Tão difícil lembrar, depois de tantos anos. Lábios vermelhos alguns, outros pálidos e descorados por medo da palmatória, dos óculos, dos olhos, da vida presente na sala de aula da professora sabida.

Menino sem nome cresceu. A voz se fez clara, contando a estória de um gato, (teria sido de um cão?). Tinha princípio, meio e fim. Silêncio dos colegas, dos irmãos, da própria D. Carlota. Surpresa, surpreendida pelo contar de uma estória.

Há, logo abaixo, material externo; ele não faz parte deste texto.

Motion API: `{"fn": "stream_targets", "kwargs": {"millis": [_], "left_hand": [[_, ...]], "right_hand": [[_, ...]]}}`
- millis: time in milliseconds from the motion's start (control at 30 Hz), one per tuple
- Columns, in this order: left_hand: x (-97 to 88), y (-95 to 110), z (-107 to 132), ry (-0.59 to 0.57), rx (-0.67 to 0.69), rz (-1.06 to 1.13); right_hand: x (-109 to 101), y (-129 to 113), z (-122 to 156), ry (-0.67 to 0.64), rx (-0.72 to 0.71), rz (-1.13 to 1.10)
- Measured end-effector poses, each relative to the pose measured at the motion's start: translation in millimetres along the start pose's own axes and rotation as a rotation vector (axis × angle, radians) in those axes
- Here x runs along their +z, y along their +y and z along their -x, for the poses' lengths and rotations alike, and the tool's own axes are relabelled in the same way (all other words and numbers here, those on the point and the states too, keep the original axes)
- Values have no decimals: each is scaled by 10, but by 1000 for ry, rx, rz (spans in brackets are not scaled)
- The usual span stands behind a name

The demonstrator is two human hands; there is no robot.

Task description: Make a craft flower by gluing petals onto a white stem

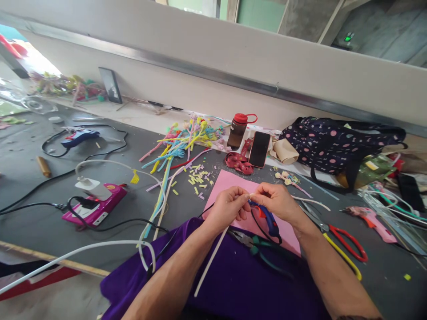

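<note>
My left hand (230,204) and my right hand (275,200) meet over a pink sheet (218,182), thumbs and fingertips pinched close together. Between them is a cream pipe cleaner (213,260); one length hangs below my left hand towards the lap. A similar cream length (313,201) sticks out beyond my right hand; whether it is the same piece is hidden. What the fingertips pinch is small and mostly covered. Just beneath the hands lies a blue glue gun (271,224) with a red trigger. Pliers with green handles (256,246) rest on the purple cloth (227,271) nearest me.
Coloured pipe cleaners (187,142) and cut bits (198,178) lie ahead. A bottle (236,131), phone (259,149) and patterned bag (336,142) stand behind. Scissors (348,242) and a pink glue gun (372,220) lie right; a magenta power strip (100,209) with cords sits left.
</note>
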State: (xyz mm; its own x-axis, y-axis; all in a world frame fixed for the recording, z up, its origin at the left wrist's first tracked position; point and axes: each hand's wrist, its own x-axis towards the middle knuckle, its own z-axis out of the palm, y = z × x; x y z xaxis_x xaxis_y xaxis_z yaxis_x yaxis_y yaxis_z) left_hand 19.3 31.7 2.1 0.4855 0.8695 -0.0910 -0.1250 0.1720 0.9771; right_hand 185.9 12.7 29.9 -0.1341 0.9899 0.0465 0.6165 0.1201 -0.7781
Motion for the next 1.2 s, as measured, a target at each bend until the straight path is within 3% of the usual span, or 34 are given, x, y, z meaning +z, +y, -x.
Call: {"fn": "stream_targets", "kwargs": {"millis": [100,233,433,600,800,933,1033,1133,1200], "left_hand": [[7,7,7,20,14,-10],[17,33,8,32,-18,44],[-3,53,20,-14,-67,92],[-43,78,26,-113,-105,275],[-20,88,17,-52,-55,225],[14,46,30,87,55,-28],[28,-2,30,150,92,-152],[22,-14,11,137,39,-83],[8,8,1,122,8,28]], "right_hand": [[4,14,-16,30,75,-80],[15,-4,-27,-26,135,-248],[32,-7,-7,-36,81,-189],[14,-31,13,-115,75,-299],[-16,-51,-1,-177,81,-380],[19,-32,-8,-78,71,-247],[108,-45,17,122,-45,39],[211,-99,66,330,-219,298],[244,-137,95,370,-253,277]]}}
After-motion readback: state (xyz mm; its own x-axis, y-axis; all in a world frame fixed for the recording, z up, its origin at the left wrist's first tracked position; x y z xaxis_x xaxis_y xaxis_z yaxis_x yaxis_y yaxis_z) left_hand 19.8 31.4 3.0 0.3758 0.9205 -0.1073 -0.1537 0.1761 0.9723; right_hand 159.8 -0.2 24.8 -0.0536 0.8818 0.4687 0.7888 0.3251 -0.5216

Não foi preciso esperar pela semana vindoura. A bomba explodiu antes. A estória simples narrada pelo menino não pertencia a qualquer dos autores conhecidos. Era anônima, daquelas que se contam à beira dos velhos fogões de lenha, ou das fogueiras armadas para as festas de Santo Antônio, São João e São Pedro no mês de junho de outrora.

A palavra jogada na cara do menino era nova, inteiramente desconhecida. Não apenas por ele, toda a classe ignorava o seu peso, atirado sobre o arremedo de aprendiz de narrador. Plágio. Roubo.

Roubo e furto eram expressões sabidas, embora os fatos acontecessem raramente no mundo conhecido até então. O apelido de “capenguinha” foi substituído por um palavrão: plagiador. Acompanhou o menino durante meses, quando era alvo de algumas vinganças de colegas e de irmãos. Novas levas de alunos chegavam a cada começo de ano, pouco numerosas, porém de boa qualidade. Esquecia-se o plágio e seu autor por certo tempo.

A amplidão que o constrangia e amarrava às árvores da infância perderam-se, foram cortadas, deixando raízes apenas, adubadas por muito suor. Por muito sangue.